- Exercise prompt
Nothing but an exact copy is asked for: the lines in the material below from the one with "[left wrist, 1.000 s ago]" through the one with "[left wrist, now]", pictures excluded.

- Data for review

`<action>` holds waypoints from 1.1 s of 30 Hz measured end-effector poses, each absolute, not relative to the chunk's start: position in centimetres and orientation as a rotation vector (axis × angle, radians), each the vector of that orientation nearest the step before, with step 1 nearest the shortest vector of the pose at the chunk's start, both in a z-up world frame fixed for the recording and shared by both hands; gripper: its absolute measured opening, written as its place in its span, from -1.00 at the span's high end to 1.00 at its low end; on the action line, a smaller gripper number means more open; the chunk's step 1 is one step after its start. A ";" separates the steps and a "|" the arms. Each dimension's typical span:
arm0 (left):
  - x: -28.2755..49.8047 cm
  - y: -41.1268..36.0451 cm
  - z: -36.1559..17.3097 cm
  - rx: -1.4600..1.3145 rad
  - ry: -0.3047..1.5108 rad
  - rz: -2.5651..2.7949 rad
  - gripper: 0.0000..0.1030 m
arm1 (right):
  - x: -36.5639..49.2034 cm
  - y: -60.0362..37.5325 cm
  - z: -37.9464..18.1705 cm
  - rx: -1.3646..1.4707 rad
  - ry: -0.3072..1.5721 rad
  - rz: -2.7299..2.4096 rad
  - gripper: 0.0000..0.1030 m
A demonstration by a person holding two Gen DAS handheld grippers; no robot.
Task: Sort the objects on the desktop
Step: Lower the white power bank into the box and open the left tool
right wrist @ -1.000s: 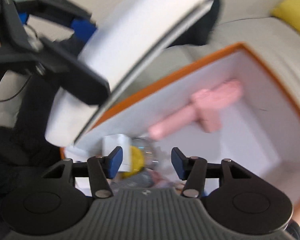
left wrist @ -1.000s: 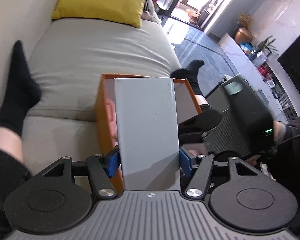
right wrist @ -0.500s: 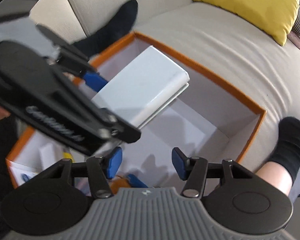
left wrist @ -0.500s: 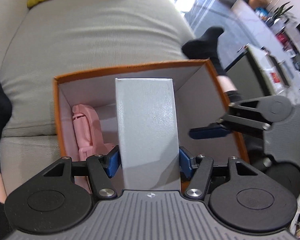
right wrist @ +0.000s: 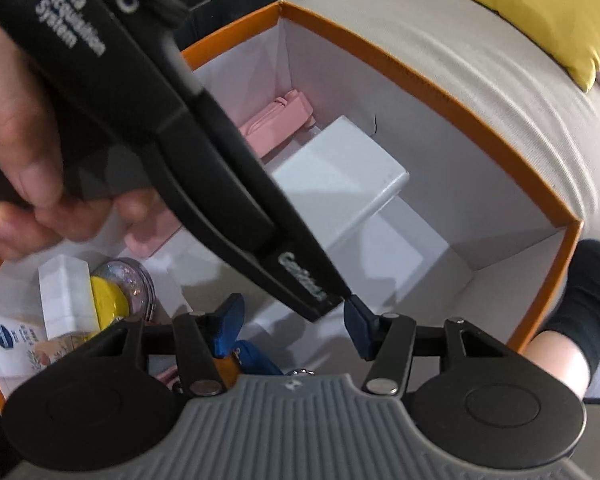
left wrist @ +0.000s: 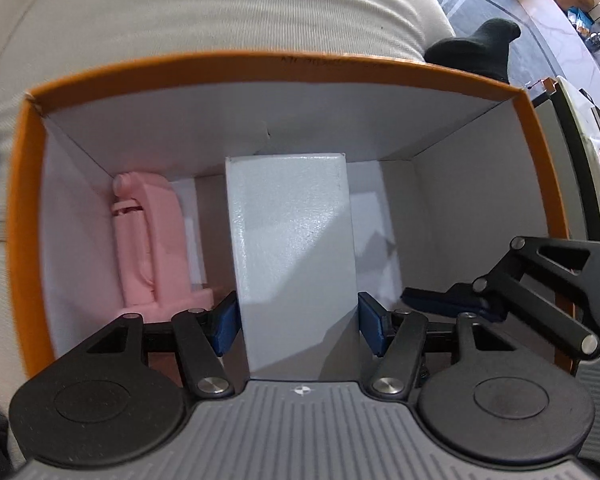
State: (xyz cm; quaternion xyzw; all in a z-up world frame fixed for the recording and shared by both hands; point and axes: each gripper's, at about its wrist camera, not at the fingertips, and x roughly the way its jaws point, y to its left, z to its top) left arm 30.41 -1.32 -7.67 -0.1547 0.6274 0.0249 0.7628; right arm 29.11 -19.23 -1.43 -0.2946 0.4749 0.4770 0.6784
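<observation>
An orange cardboard box (left wrist: 260,66) with white inner walls stands on a beige sofa. My left gripper (left wrist: 298,320) is shut on a plain white box (left wrist: 292,232), and both are down inside the orange box, the white box pointing at the far wall. I cannot tell whether it touches the bottom. A pink plastic item (left wrist: 148,240) lies along the left wall beside it. My right gripper (right wrist: 296,324) hangs open and empty over the near part of the orange box (right wrist: 460,100). The left tool's black handle (right wrist: 180,140) crosses above it and hides part of the white box (right wrist: 340,168).
Along the box's near left side lie a small white carton (right wrist: 64,292), a yellow disc in a clear case (right wrist: 112,296), a printed sachet (right wrist: 12,340) and a blue item (right wrist: 256,356). A yellow cushion (right wrist: 520,4) and a person's socked foot (right wrist: 588,292) flank the box.
The left gripper has come down from above the rim into the orange box, carrying the white box and tilting steeper. The right gripper dropped slightly and turned; its jaws kept their width.
</observation>
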 end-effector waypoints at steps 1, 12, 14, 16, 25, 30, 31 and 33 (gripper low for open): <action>30.4 -1.4 -7.8 -0.327 1.364 0.060 -0.37 | 29.2 -19.2 -1.6 -0.657 1.072 1.067 -0.12; 30.1 -1.1 -6.6 -0.293 1.353 0.062 -0.40 | 29.6 -18.6 -2.1 -0.620 1.079 1.014 -0.11; 29.8 -0.9 -5.7 -0.288 1.335 0.045 -0.41 | 29.7 -18.6 -2.1 -0.614 1.079 1.001 -0.11; 29.2 -0.7 -4.8 -0.290 1.322 0.021 -0.41 | 29.6 -18.8 -1.8 -0.611 1.076 0.988 -0.11; 24.7 -2.0 1.6 -0.215 1.118 0.001 -0.42 | 26.3 -21.2 2.9 -0.526 0.995 0.924 -0.13; 19.8 -2.9 5.4 -0.158 0.959 0.037 -0.42 | 22.9 -23.5 6.2 -0.429 0.906 0.856 -0.15; 18.9 -3.2 5.9 -0.141 0.928 0.046 -0.42 | 22.2 -24.3 6.8 -0.413 0.885 0.845 -0.16; 16.9 -3.5 7.0 -0.125 0.871 0.060 -0.43 | 19.9 -23.9 8.0 -0.385 0.841 0.820 -0.23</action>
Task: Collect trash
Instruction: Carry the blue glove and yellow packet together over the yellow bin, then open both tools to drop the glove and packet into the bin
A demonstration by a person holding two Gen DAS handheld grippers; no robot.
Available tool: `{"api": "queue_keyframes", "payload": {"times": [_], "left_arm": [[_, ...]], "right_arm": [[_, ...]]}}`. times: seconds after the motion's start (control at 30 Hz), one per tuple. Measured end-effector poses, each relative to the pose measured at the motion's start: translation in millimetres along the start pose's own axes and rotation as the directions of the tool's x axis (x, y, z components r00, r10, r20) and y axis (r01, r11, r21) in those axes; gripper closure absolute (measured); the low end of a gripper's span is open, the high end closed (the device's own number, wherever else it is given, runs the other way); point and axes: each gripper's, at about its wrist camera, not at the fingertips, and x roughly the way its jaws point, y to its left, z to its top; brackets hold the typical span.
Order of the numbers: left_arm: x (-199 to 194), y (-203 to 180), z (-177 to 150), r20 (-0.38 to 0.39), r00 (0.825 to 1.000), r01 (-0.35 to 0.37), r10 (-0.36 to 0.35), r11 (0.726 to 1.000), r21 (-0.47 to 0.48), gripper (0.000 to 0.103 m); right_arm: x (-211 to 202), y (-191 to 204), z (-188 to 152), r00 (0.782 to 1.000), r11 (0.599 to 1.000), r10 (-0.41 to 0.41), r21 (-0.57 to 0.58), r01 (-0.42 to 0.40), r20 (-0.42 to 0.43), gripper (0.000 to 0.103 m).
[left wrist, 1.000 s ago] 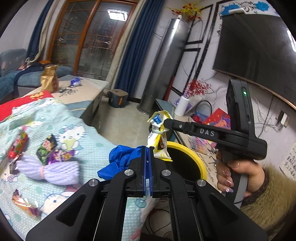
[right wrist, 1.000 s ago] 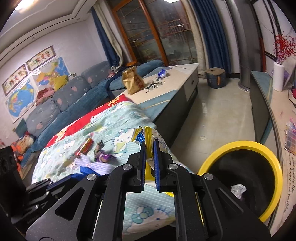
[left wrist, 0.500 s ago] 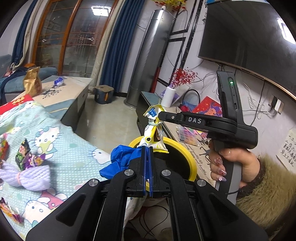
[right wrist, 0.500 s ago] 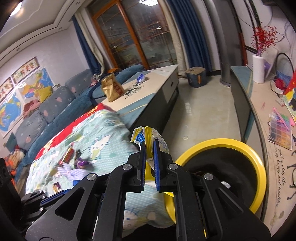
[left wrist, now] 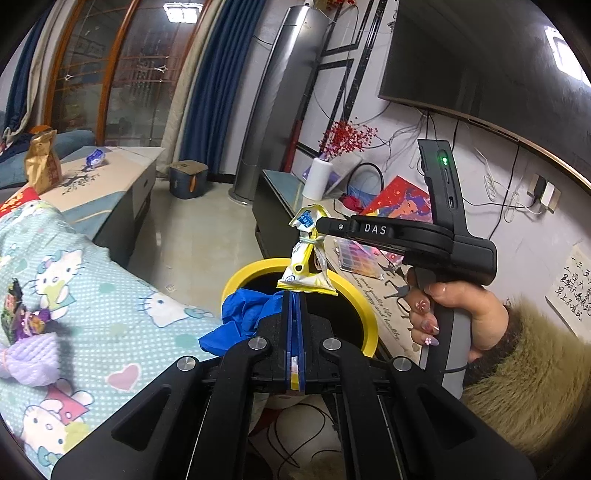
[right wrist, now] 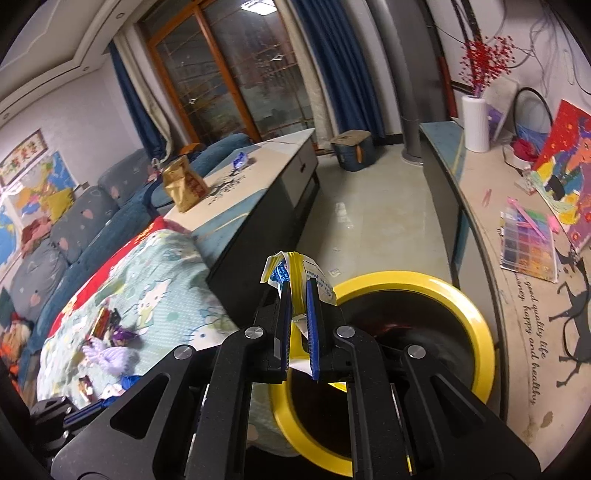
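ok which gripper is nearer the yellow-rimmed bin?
Right, judging by the views. The right gripper holds its yellow snack wrapper over the yellow-rimmed bin opening; the left gripper, shut on crumpled blue plastic, sits at the rim's near edge.

You're in a living room: pale tiled floor [right wrist: 373,221], blue curtains [left wrist: 218,85] beside wood-framed glass doors [right wrist: 236,77], a grey sofa [right wrist: 55,229], a long low table [right wrist: 258,173], a wall-mounted television [left wrist: 472,62], ceiling light [left wrist: 181,13] on.

Patterned blanket [left wrist: 110,314] bears wrappers [left wrist: 22,317].
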Motion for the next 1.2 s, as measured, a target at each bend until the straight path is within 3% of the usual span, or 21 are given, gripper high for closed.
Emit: {"api": "queue_keyframes", "payload": {"times": [0.5,0.97,1.0,1.03,1.07,1.1,1.17,1.2], "left_arm": [[46,-19,-7,-0.081,0.996,0.043,-0.041,0.999,0.028,0.101],[87,-25,-5,-0.136,0.990,0.041,-0.034,0.998,0.048,0.100],[89,-24,-4,-0.138,0.990,0.038,-0.031,0.998,0.044,0.094],[91,-21,-4,-0.138,0.990,0.028,-0.023,0.999,0.035,0.083],[92,-19,-5,-0.137,0.991,0.018,-0.014,0.999,0.028,0.043],[92,-16,-5,-0.133,0.991,0.011,-0.009,1.000,0.015,0.022],[89,-8,-5,-0.121,0.993,0.009,-0.011,1.000,-0.012,0.023],[87,-6,-5,-0.115,0.993,-0.005,0.003,1.000,-0.013,0.018]], "right_arm": [[7,-50,-2,0.996,0.992,-0.082,0.099,0.083,-0.020,0.098],[18,-80,-6,0.994,0.979,-0.097,0.176,0.106,-0.056,0.096],[19,-82,-7,0.993,0.977,-0.096,0.186,0.106,-0.065,0.094],[19,-85,-7,0.993,0.975,-0.093,0.196,0.105,-0.070,0.083],[19,-87,-8,0.993,0.973,-0.095,0.204,0.108,-0.071,0.072],[19,-88,-9,0.992,0.971,-0.102,0.209,0.115,-0.073,0.068],[19,-88,-10,0.992,0.970,-0.106,0.210,0.119,-0.073,0.065],[19,-87,-10,0.991,0.972,-0.110,0.202,0.123,-0.073,0.065]]}}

- Exercise solution
[left wrist, 1.000 s ago] 
[right wrist, 1.000 s ago] 
[left wrist, 0.500 s ago] 
[right wrist, 0.500 s ago] 
[left wrist, now] 

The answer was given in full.